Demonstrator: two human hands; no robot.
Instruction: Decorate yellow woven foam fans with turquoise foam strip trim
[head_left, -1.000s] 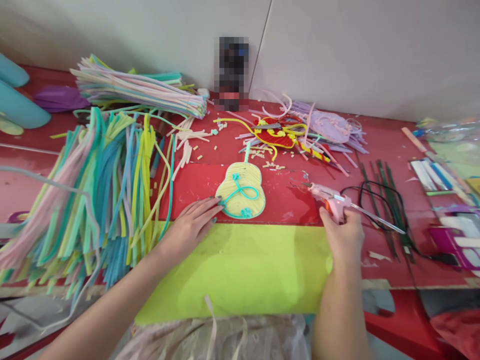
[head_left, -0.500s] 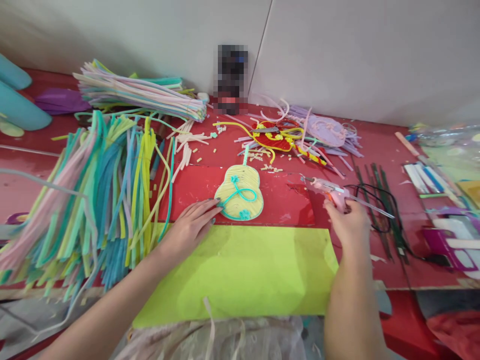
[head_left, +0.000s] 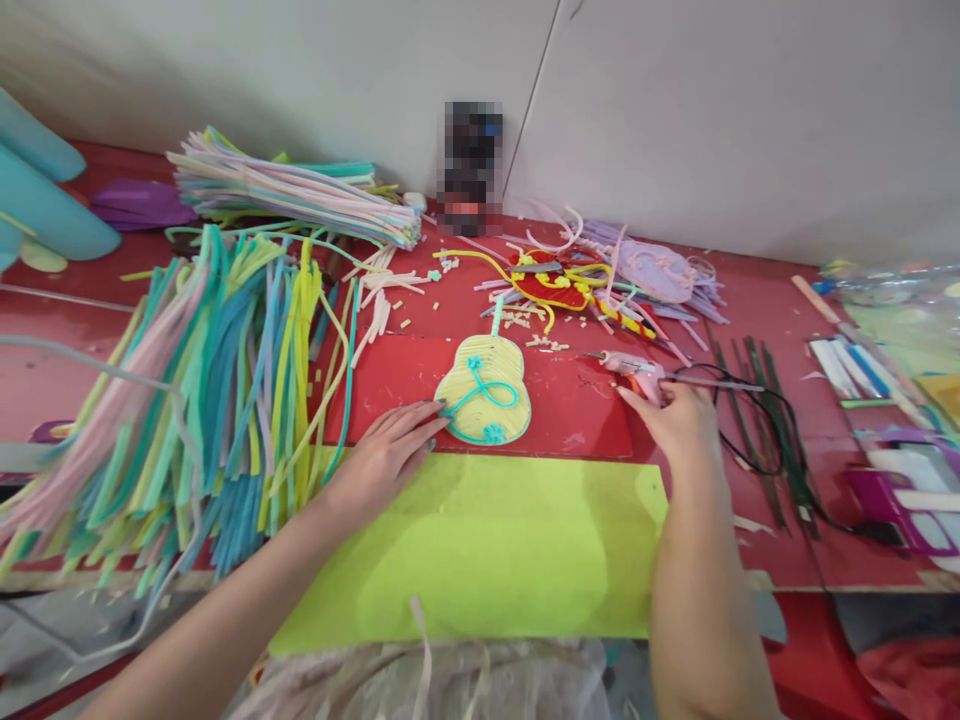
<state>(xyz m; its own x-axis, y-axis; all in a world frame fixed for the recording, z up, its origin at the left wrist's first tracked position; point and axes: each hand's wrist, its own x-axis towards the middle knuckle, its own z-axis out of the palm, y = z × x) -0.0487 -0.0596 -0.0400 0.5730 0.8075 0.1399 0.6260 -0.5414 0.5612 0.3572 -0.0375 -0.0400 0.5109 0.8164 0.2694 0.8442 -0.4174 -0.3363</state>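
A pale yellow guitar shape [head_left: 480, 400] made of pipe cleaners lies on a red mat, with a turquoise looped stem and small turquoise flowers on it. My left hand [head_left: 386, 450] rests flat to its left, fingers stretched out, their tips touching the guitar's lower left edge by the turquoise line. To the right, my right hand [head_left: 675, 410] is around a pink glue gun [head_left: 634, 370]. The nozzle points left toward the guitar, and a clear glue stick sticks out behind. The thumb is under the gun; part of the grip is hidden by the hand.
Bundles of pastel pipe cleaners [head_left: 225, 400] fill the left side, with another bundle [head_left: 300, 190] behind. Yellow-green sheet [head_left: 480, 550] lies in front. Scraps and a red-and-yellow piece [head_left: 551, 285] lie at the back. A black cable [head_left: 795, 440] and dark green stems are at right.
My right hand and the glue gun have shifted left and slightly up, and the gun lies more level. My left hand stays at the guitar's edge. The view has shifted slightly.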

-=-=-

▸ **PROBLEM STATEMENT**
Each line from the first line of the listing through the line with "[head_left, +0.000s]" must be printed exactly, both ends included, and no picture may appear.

▸ **WRITTEN SOLUTION**
Demonstrator: two human hands; no robot.
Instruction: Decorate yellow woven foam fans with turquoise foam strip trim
[head_left, -1.000s] 
[head_left, -0.500s] 
[head_left, +0.000s] 

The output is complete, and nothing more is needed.